#### PROBLEM REQUIREMENTS:
Provide again, from the entries below, every line from the one containing "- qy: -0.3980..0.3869" through the one containing "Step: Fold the", exactly as written, and no other line.

#### SUPPLIED MATERIAL:
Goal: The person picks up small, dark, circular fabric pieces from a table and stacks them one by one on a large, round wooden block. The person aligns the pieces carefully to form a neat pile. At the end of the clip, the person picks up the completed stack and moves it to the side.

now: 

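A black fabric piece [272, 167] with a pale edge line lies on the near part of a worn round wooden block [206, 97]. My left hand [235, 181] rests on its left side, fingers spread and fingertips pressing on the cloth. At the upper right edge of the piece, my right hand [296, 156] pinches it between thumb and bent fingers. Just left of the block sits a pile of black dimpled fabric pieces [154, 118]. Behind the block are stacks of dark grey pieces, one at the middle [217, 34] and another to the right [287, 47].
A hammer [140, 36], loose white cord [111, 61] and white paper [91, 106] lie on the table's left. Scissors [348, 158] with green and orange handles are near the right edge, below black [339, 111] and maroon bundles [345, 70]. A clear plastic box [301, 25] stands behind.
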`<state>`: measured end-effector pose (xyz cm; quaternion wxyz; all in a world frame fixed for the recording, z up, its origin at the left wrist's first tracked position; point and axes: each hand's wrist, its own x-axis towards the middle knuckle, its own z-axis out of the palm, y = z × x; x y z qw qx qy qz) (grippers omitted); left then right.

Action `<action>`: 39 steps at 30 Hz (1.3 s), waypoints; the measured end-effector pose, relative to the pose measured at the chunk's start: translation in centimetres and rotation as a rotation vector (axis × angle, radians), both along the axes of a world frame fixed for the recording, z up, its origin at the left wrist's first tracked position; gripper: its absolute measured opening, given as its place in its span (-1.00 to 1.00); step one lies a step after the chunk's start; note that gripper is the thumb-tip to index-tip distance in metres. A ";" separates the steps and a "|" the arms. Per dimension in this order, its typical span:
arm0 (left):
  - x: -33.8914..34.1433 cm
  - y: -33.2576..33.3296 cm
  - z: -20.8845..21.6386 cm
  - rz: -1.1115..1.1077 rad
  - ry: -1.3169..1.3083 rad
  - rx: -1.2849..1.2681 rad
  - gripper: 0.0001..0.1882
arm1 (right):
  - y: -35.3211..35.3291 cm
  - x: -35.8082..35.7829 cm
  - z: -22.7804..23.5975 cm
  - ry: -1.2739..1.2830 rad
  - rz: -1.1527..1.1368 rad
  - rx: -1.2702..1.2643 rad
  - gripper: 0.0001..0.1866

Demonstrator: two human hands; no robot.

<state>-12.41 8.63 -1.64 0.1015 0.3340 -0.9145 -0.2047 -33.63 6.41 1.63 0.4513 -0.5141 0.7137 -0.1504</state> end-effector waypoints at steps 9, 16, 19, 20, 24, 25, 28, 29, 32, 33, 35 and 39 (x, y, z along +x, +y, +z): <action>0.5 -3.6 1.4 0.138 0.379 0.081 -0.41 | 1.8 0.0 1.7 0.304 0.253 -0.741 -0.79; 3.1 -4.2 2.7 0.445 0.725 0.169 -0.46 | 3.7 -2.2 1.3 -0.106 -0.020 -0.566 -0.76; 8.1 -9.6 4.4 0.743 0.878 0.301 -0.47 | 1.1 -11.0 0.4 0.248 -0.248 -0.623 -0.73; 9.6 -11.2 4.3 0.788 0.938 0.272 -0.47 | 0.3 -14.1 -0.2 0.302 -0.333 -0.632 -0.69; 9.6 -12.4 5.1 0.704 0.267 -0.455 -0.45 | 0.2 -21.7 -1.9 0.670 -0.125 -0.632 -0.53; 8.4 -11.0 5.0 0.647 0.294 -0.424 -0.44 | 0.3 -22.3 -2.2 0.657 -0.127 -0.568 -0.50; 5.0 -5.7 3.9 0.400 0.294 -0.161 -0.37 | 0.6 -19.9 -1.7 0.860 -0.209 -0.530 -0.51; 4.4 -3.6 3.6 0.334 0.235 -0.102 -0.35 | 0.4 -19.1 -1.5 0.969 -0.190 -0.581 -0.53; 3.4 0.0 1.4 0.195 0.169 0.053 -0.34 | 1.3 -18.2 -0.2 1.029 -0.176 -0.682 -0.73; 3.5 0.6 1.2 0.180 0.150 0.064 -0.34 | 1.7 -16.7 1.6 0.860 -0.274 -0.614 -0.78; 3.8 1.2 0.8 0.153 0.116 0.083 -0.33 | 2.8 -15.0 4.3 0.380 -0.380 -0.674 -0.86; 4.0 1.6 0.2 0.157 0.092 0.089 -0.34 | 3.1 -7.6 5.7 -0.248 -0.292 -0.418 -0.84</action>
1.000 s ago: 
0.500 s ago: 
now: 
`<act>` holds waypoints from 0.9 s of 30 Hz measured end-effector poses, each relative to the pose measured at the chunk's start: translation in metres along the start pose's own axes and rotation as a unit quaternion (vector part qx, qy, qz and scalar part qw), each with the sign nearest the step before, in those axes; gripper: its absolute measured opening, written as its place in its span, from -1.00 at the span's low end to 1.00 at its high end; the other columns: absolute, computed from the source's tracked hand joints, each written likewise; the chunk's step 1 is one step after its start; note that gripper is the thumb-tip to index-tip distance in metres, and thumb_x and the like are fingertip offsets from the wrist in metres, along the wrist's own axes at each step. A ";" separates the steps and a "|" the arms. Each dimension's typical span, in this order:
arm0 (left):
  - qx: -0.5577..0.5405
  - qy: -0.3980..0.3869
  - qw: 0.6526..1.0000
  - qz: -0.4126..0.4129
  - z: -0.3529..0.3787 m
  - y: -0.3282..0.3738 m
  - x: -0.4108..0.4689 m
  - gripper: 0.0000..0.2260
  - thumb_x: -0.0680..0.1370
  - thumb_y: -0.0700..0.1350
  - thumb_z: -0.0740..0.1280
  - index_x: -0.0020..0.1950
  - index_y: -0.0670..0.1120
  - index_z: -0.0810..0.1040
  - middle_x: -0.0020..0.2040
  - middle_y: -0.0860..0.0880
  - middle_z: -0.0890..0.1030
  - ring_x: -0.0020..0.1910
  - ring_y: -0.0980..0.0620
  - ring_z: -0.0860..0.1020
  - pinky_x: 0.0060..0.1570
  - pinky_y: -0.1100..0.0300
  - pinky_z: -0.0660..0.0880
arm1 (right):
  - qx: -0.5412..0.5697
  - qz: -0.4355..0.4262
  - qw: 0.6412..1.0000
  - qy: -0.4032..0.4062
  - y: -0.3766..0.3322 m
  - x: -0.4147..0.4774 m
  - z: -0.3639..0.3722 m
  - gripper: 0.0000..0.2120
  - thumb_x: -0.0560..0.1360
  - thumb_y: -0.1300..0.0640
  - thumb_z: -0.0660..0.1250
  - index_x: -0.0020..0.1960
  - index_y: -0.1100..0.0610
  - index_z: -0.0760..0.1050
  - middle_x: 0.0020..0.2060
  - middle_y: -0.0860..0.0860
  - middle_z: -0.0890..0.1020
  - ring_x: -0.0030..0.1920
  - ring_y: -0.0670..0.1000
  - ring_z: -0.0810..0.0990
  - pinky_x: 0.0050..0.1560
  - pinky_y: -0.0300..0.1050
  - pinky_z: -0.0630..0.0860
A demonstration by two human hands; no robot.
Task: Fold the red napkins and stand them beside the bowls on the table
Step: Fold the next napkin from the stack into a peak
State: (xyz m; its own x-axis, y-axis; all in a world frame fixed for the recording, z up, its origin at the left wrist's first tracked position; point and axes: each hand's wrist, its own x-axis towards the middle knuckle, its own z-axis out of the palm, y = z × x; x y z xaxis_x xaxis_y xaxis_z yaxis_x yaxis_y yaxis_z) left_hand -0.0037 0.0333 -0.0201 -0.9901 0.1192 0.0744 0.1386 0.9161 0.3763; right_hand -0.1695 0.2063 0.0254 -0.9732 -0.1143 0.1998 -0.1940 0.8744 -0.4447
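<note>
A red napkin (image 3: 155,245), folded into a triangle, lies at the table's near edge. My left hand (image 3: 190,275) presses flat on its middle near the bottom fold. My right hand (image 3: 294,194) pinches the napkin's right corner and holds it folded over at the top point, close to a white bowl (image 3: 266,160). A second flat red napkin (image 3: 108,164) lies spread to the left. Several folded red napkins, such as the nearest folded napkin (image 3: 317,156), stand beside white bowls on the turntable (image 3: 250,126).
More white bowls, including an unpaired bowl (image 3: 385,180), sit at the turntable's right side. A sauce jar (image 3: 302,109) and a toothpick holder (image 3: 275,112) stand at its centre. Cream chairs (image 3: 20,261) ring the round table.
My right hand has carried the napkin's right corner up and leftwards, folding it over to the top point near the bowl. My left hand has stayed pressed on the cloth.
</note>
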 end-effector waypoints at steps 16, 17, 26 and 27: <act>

#### SOLUTION:
  - qy: -0.3980..0.3869
  - qw: 0.6526..1.0000
  - qz: -0.4126..0.4129
  - z: -0.3529..0.3787 m
  - y: -0.3282..0.3738 m
  - x: -0.4108..0.4689 m
  - gripper: 0.0000..0.2260
  - thumb_x: -0.0680..0.1370
  - thumb_y: -0.0700..0.1350
  - thumb_z: -0.0740..0.1280
  - index_x: -0.0020..0.1950
  - index_y: -0.0670..0.1120
  - index_z: -0.0810..0.1040
  - middle_x: -0.0020..0.2040
  - middle_y: -0.0860..0.0880
  - middle_z: -0.0890..0.1030
  - ring_x: -0.0020..0.1910
  - ring_y: -0.0980..0.0620
  - ring_z: -0.0860..0.1020
  - pinky_x: 0.0060..0.1570
  - pinky_y: -0.1100..0.0300
  - pinky_z: -0.0660..0.0880
arm1 (right):
  - qx: -0.5412..0.5697
  - qz: -0.4355..0.4262
  - qw: 0.6412..1.0000
  - qy: -0.4032..0.4062
  - y: -0.3766..0.3322 m
  - x: -0.4147..0.4774 m
  - z: -0.3639..0.3722 m
  - gripper: 0.0000..0.2120
  - thumb_x: -0.0560..0.1360
  - thumb_y: -0.1300..0.0640
  - thumb_z: -0.0660..0.1250
  - index_x: -0.0020..0.1960
  - index_y: -0.1100..0.0610
  - index_z: -0.0760..0.1050
  - middle_x: 0.0020..0.2060
  - middle_y: -0.0860..0.0860
  - middle_z: -0.0890..0.1020
  - ring_x: -0.0030..0.1920
  - ring_y: -0.0670..0.1000
  - ring_z: -0.0810..0.0990
  - pinky_x: 0.0050..0.1560
  - pinky_y: -0.0300..0.1050
  - pinky_z: -0.0630..0.0860
A demonstration by two human hands; no robot.
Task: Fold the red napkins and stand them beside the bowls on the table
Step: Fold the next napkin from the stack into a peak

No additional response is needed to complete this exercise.